As queixas, no entanto, não são as únicas entre os médicos que atuam no hospital do Anhembi, que se divide entre dois setores – um é administrado pela organização Iabas (Instituto de Atenção Básica e Avançada à Saúde), o outro pela SPDM (Associação Paulista para o Desenvolvimento da Medicina). Há também relatos de sobrecarga de trabalho, de má regulação de pacientes e de falta de diálogo com as respectivas direções dos dois setores.

Como relata a denunciante, o hospital de campanha deveria receber apenas pacientes com quadro clínico compatível com covid-19 e sem comorbidades graves. No entanto, a regulação administrada pelo Iabas tem aceitado, segundo ela, “casos de pacientes com quadros de outras doenças descompensadas, que não conseguimos manejar lá dentro”.

Ao mesmo tempo, o local também recebe pacientes sem a menor indicação de internação, com quadros leves ou até assintomáticos. Alguns desses pacientes chegam para se internarem sem nem saber que ficariam internados, conta ela: “Já atendi casos de pacientes que disseram: ‘Doutora, falaram que eu ia vir só fazer um exame, nem chinelo eu trouxe’. E ficarão confinados, sem acesso a celular e sem contato com a família por pelo menos um dia inteiro. Não consigo nem imaginar o quanto isso deve ser angustiante”.

Há, ainda, relato de médicos que denunciam a sobrecarga entre as equipes geridas pela SPDM, em que um médico precisa acompanhar 20 pacientes ao longo do dia. A denunciante ressalta que uma enfermaria de covid-19 exige muito mais dos profissionais que uma enfermaria clínica comum. O número médio, comenta, deveria ser em torno de 10 pacientes por médico. “Além de ter esse número descomunal, tudo isso é feito à mão, segundo os colegas que lá trabalham. São plantões extenuantes”, diz.
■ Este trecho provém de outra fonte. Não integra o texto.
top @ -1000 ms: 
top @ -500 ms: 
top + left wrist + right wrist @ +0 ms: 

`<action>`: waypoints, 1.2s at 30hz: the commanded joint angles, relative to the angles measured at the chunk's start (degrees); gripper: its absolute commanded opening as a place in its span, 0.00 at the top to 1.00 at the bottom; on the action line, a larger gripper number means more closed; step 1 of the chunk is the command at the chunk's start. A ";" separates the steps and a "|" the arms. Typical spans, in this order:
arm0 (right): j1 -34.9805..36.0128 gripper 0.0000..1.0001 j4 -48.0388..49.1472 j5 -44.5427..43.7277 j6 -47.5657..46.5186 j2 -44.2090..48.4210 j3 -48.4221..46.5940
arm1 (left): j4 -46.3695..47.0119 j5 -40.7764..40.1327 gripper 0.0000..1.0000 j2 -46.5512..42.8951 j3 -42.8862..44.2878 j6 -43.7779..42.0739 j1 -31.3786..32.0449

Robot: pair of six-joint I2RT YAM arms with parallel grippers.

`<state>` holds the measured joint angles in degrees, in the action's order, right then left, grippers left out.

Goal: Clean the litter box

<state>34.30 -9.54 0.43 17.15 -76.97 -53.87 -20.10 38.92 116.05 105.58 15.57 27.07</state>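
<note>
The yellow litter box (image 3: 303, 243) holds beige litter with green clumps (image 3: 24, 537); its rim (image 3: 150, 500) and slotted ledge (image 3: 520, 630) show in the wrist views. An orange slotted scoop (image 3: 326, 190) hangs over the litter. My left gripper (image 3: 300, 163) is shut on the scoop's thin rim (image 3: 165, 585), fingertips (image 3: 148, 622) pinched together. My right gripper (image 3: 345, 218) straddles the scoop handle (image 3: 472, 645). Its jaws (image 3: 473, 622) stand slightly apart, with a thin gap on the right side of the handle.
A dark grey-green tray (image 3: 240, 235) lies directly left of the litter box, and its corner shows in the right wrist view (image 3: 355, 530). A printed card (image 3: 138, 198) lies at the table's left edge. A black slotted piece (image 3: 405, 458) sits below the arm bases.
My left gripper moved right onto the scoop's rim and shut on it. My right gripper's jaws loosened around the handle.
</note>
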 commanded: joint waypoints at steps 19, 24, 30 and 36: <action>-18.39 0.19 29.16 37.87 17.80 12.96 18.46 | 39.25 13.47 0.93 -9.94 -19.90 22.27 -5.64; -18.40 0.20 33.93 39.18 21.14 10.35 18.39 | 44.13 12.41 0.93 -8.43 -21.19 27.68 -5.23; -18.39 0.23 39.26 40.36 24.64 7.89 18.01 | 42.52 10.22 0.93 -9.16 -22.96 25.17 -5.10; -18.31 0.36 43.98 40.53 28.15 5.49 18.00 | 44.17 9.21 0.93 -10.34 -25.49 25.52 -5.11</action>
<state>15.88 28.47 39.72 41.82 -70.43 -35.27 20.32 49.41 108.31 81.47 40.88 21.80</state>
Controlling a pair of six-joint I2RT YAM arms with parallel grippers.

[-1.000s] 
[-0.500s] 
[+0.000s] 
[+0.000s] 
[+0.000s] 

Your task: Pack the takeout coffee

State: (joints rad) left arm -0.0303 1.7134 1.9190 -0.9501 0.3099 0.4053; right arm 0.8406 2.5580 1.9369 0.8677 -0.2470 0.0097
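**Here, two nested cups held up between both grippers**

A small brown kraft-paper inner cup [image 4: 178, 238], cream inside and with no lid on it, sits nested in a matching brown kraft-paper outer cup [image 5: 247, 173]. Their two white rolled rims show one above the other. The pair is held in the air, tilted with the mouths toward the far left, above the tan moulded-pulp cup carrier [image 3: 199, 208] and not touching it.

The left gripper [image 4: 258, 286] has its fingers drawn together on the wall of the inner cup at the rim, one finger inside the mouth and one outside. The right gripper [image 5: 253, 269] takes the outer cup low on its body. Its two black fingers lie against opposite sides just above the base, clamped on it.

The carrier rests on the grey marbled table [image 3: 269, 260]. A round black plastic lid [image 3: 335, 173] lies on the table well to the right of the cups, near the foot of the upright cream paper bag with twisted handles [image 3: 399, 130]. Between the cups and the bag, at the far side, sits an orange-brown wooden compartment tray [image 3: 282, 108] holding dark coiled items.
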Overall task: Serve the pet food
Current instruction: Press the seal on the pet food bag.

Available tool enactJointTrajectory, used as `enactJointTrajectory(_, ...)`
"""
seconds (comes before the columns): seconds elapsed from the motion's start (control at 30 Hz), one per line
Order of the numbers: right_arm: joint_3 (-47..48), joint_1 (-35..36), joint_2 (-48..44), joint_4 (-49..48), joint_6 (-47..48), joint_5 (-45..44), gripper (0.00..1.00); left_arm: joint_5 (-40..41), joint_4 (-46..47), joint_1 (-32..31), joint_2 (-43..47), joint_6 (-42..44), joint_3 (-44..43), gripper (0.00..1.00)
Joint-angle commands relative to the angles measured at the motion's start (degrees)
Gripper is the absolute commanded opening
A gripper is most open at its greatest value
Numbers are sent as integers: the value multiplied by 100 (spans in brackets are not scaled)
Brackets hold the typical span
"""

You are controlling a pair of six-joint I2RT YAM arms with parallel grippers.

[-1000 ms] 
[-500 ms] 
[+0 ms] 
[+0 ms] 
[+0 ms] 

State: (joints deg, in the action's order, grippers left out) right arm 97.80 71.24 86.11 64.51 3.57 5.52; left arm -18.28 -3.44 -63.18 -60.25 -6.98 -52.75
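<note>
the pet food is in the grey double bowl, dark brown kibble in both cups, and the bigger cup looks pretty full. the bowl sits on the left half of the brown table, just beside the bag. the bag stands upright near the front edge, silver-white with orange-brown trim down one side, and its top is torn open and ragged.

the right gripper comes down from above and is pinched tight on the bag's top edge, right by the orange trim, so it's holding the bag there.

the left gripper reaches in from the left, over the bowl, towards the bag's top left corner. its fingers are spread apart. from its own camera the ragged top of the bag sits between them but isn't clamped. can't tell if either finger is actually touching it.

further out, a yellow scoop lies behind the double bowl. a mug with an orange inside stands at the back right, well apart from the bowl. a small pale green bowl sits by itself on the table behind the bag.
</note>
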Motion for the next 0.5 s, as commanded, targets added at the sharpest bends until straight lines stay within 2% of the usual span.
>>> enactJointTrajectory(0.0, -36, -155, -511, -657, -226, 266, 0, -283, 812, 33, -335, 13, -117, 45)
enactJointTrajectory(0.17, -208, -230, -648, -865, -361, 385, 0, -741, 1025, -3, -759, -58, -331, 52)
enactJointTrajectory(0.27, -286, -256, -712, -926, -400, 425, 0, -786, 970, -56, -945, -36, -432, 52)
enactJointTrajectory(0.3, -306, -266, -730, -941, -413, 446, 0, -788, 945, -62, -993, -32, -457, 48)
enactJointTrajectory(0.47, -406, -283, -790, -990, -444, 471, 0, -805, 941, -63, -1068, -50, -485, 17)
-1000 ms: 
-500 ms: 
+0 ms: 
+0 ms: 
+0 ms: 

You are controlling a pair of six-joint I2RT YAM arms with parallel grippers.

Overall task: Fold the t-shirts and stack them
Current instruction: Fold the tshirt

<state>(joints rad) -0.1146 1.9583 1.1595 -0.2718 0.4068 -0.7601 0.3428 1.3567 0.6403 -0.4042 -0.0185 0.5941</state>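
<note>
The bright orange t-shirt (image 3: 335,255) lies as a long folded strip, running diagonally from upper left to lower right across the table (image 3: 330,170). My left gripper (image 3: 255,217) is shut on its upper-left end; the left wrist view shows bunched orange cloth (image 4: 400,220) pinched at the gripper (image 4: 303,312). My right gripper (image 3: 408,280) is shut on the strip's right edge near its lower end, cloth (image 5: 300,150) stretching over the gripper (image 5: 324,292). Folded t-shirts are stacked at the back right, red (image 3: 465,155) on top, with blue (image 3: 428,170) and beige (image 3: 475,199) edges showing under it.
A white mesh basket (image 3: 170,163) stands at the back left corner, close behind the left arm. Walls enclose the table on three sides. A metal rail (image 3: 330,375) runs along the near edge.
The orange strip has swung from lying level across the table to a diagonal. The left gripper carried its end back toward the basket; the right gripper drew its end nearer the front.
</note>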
Um dos problemas mais graves, para a médica, é que os profissionais não podem fazer muitas exigências ou queixas sem ficarem expostos e “na mira” da diretoria. “Se você reclamar demais, como tem um vínculo precário, você vai perder seus plantões, porque nada te garante ali dentro. Você fica desamparado aceitando trabalhar ali”, relata.

Há duas semanas, o Iabas, organização que administra um dos setores do hospital de campanha do Anhembi, já havia sido denunciado pelo Seesp (Sindicato dos Enfermeiros do Estado de São Paulo), que apontou atrasos no pagamento de adicionais noturnos, sobrecarga de trabalho e excesso de pedidos demissão, entre outras queixas de enfermeiros que ali trabalham.

Contratações precarizadas
Além dos problemas relatados acima, ainda há um ofício do Simesp (Sindicato dos Médicos de São Paulo) denunciando contratações precarizadas nas administrações do Iabas e da SPDM.

Com a modalidade de contratação em vigência no local, destaca o documento do sindicato, “os médicos ficam totalmente à margem da legislação trabalhista, sem direito a qualquer tipo de proteção, inclusive médica em caso de contaminação, não podendo nem se afastar pela Previdência Social”.

O ofício pede que as irregularidades relatadas a respeito do Iabas, da SPDM e da OGS (empresa responsável pelas contratações) sejam investigadas e punidas, caso não regularizem os contratos dos médicos.